Friday, September 17, 2010

Weston has passed on...

He was our rock...

He was a hero...

He was a clown...

He was a family man... (Weston and his girl, Tessa)

And Cover Boy.

Our most amazing Dalmatian, Weston, has moved on. He was an anchor for this family. We're pretty devastated. I've taken it far harder than I had any reason to expect.
Weston was a member of our family for 14 years. 14 years that are pretty undescribable. It sounds silly, but Heather and I, and Shadowcatcher Imagery, would not be who we are, had he not chosen us as his people. He was our anger management counselor, dispute arbitor, class clown and photo model. He was Shadowcatcher Imagery's office manager, making sure we took time off, remembered to quit work to eat, sleep, play.
He helped Heather through some of her very toughest times, she literally would not be doing what she does without him showing her how. One time, Heather was taking photos of him in a Dalmatian Halloween mask. She couldn't get the light right to show his eyes through the eye holes of the mask. He huffed, stood up, turned around and pointed his face at the light, in precisely the right place to get the the lighting correct! He knew that it felt like when Heather had it right, and found that place...in the studio and in her heart.
He was an old soul, but pretty new at being a dog. If you threw him a ball, he'd try to catch it with his paws, not his mouth. He'd try to investigate everything. If you were hurt, he'd have to check it out. (Tears are rolling down my face as I write this next part.) He loved food, but he especially loved dairy products. He'd wait, every morning, for me to finish my bowl of cereal, so he could have the left over milk. Sometimes, he'd be upstairs, and not know I'd eaten. When he came down, he looked at the bowl on the floor, like it had appeared by magic. It killed me this morning, when I set the bowl aside but he didn't come in for it... He could hear you peal a banana from the other room, and knew he was going to get that last little bit at the bottom end.
He hated to have anything disturb his wa, a Japanese term for harmony, peace and balance. If I spoke too sharply, even to the football game on TV, he'd jump up in the chair or couch and press the side of his snout against my mouth, as if to say, "SHHHH!" He also disliked profanity, if any one dropped the "F" bomb, he'd jump up on them and try to lick their face, tail wagging furiously. He wanted everybody to be happy and calm.
All of these things started to change a couple of years ago. He had a cancerous tumor removed then, and the lethargy that had resulted from his illness lifted, for a while. But, then he stopped jumping up on the couch, and had to be lifted, at least his back legs.

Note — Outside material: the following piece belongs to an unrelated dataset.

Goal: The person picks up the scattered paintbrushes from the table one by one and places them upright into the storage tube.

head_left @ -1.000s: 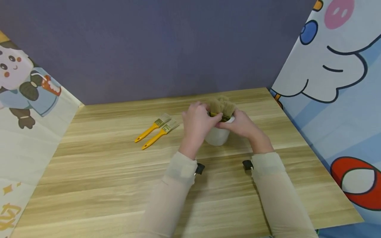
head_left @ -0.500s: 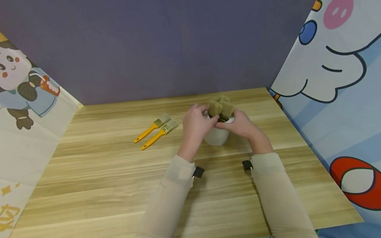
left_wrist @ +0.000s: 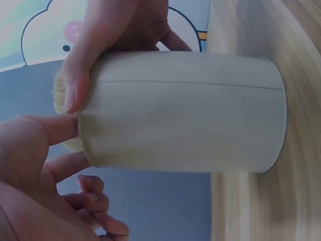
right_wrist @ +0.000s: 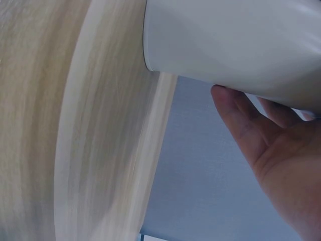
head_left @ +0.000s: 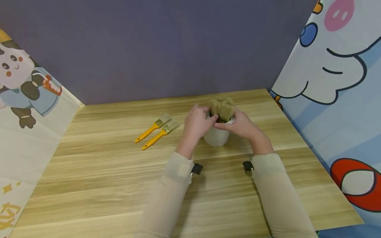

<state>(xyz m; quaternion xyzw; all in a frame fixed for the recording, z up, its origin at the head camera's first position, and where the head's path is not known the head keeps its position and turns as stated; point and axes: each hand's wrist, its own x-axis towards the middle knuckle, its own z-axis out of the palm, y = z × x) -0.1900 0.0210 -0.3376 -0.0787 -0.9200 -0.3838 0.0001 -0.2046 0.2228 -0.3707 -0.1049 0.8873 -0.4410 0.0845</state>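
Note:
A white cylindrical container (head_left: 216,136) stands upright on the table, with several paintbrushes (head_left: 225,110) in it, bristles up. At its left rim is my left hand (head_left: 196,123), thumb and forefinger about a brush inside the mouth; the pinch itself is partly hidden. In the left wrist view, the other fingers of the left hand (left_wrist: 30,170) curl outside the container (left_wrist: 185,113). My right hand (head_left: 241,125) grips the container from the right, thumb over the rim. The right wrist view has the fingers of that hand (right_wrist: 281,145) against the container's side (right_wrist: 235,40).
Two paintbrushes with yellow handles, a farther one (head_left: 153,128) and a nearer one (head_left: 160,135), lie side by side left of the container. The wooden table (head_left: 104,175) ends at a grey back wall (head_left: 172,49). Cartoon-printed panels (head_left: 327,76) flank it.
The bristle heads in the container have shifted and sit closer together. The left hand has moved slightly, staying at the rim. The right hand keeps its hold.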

We always took him to McDonalds for an ice cream cone on his birthday, but this year, and the last couple, we had to lift him up into the Durango. This year, he didn't even want to sit up and look out the window as we drove. He was having trouble getting outside to do his business, sometimes waiting until too late and having an accident. Then he started to have trouble just getting up out of his bed in the office, even to come in to get the "magic bowl." When we left the house for hours at a time to work a wedding, we'd worry that he'd not be there when we got home. One night, after a wedding, we came home to find him fallen down and trapped under the dining room table. Who knows how long he'd been stuck there. The last few weeks, we had to lift him out of bed, carry him down the stairs and outside, and he cried, quietly, in pain all the time. We knew, then, it was time to let him go, but we selfishly couldn't bring ourselves to do so, until the last few days. He just laid in his bed in the office, not even wanting to move. It was time...
It's hard to put down here all the things he did that made him such a part of our lives. Things like bumping his head on tables, because the concept of "up" was a tad foreign to him. Hunting for cats out the car window, not out of malice, just purely for fun. How he knew someone was going to Starbucks, even though we were careful not to mention the name, and how irritated he was when that someone returned without any whipped cream for him. How he'd want to be part of any photoshoot that was going on, sometimes just walking in and setting down in front of the camera and the lights. How he wanted to dominate the agility field, and whined every time we passed the site. How he responded to the applause, wherever he went. He loved attention, but was free in giving it out, too.
To say that he'll be missed would be to say he's gone, but he's always going to be in our hearts, forever.